I pray for those people who go to sleep at night without a warm blanket, a safe shelter, and a satisfied stomach. 

God has made us a quilt in Jesus. 

A risen Christ, with us, comforting us, and shepherding us with loving hands. The hands of God’s good creation. 

Hands that gently guide, yet are ready for action in a moment's notice. 

Gnarled hands that were pierced on the cross, straining to pull upward against a world of hate suffocating him on that cross. 

Hands that took Jesus down, lovingly cared and prepared his body for burial. 

Hands of Mary Magdalene that reached out to embrace Jesus, only to be asked to wait a bit longer. 

Hands that Thomas demanded to see of the resurrected Christ.
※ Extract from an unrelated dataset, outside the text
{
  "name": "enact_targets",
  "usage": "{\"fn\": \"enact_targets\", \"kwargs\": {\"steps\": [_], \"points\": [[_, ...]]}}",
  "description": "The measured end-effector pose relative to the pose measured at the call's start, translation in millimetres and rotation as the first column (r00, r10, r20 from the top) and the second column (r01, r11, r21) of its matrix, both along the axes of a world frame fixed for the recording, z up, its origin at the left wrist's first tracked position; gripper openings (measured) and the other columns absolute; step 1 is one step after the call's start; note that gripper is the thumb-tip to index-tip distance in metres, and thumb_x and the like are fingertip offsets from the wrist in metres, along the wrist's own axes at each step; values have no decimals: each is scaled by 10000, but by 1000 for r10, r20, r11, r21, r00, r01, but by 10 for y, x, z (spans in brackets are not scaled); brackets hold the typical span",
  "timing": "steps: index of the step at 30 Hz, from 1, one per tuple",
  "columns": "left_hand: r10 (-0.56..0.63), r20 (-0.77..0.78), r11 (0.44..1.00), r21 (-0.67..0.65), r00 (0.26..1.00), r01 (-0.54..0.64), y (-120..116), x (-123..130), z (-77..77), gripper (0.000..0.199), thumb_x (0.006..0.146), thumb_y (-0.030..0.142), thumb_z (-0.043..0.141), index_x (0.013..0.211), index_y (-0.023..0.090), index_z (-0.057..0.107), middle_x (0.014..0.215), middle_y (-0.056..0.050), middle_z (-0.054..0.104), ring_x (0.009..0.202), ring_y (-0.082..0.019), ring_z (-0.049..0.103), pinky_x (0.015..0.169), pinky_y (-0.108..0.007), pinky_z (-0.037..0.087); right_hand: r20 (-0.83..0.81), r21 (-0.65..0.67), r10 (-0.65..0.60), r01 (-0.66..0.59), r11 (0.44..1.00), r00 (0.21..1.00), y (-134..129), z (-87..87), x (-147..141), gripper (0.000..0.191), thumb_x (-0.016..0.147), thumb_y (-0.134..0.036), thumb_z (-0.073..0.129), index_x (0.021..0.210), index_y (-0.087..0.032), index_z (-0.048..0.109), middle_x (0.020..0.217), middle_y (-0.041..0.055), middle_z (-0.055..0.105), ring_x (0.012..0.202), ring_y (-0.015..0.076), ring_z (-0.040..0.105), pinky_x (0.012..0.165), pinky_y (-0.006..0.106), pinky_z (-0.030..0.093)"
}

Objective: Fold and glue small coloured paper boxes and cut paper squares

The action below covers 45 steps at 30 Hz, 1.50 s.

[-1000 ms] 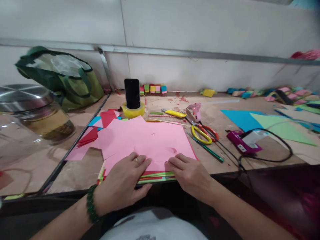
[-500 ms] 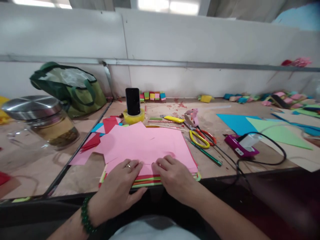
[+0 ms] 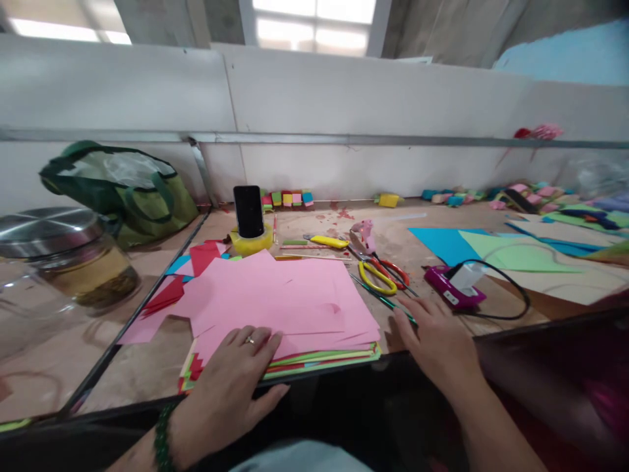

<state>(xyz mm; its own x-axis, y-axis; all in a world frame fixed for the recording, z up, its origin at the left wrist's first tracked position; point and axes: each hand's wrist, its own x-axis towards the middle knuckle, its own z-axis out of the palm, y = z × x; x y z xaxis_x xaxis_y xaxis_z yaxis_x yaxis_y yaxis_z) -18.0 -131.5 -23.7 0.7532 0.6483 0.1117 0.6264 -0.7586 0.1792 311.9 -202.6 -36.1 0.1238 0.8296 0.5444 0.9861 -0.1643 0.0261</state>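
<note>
My left hand (image 3: 238, 373), with a ring and a green bead bracelet, rests on the front left of a stack of pink paper (image 3: 275, 295), fingers flat and thumb apart. Other coloured sheets show along the stack's front edge. My right hand (image 3: 432, 337) is over the table right of the stack, its fingers spread at the lower end of a dark green pencil (image 3: 381, 298). Whether the fingertips touch the pencil is unclear. Just behind are yellow-handled scissors (image 3: 377, 278), an orange-handled pair (image 3: 399, 272) and a pink glue gun (image 3: 364, 236).
A magenta power strip (image 3: 455, 292) with a cable lies at the right, before blue and green sheets (image 3: 515, 252). A phone (image 3: 249, 211) stands in a yellow tape roll (image 3: 251, 242). At the left are a glass jar (image 3: 88, 269), a green bag (image 3: 147, 210) and red scraps (image 3: 164, 295).
My right hand has left the pink paper and moved right, beside the green pencil, with its fingers spreading. My left hand stays on the stack. The camera view has tilted up slightly.
</note>
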Motion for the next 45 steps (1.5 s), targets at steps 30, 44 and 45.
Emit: {"fn": "enact_targets", "kwargs": {"steps": [30, 44, 45], "points": [[-3, 160, 900, -429, 987, 72, 636, 701, 62, 230, 726, 385, 634, 791, 174, 571, 794, -10, 573, 720, -159, 502, 647, -276, 384, -831, -53, 9, -94, 994, 556, -354, -77, 34, 289, 823, -467, 529, 843, -199, 635, 707, 15, 633, 690, 196, 593, 605, 264, 462], [-83, 194, 919, -364, 977, 150, 611, 647, 89, 258, 764, 326, 609, 962, 161, 622, 914, -53, 621, 825, -189, 559, 753, -314, 465, -932, -132, -59, -181, 975, 357, -415, -51, -30, 383, 789, -545, 587, 701, -177, 643, 528, -38, 442, 486, 105, 395, 435, 212, 301], [-118, 193, 936, -306, 974, 174, 611, 640, 97, 360, 772, 324, 612, 1094, 163, 601, 1033, -86, 620, 931, -216, 564, 825, -345, 465, -940, -145, -78, -183, 972, 332, -428, -63, -8, 387, 785, -552, 592, 719, -175, 649, 523, -41, 432, 472, 98, 373, 416, 207, 270]]}}
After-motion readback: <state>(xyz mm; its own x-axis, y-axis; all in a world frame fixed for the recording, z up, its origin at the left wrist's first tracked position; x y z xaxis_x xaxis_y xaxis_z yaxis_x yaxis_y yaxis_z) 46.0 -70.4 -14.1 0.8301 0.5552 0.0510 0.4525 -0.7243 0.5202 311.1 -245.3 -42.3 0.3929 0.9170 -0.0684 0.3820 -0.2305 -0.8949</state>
God’s hands that created this magnificent quilt of life. 

Quilts bring together history, the joy of who we are, the stories of life that are often represented in our Hmong brothers and sisters who have the most beautiful story quilts to enjoy and learn from. 

What does your quilt look like? 

How does it bring your life alive through the one who made it? Where would we be without mother’s?

We simply cannot be snatched from our mother. 

Native Americans and Indigenous people have much to teach us about the importance of our mother’s. 

At the Synod Assembly we passed a Memorial to the ELCA Churchwide Assembly in support of a National Day of Remembrance for Indian Boarding Schools. 

Schools that took children away from their mother’s and their home, snatching their quilt away. 

Many who never saw their mother again. 

Vance Blackfox of the Cherokee Nation spoke at the assembly.. 

Speaking truth to power with a loving heart and strong hands, as he is part of our ELCA that is trying to guide us along the right pathways. 

Native culture, like our own, is dependent on our mother. 

We all share a mother, especially in Mother Earth. 

Our hands that can love reach out with peace. 

“What our mothering God has given me is greater than all else, no one can snatch it out of the Mother’s hand.” 

My grandmother’s quilt cannot be taken away as long as I have the memories of her loving care and kindness. 

Steadfast love that my grandmother taught my mom and that I pray you have witnessed and experienced from all of the mother’s present and past in your life. 

For all of the mothers, a blessed Mother’s Day.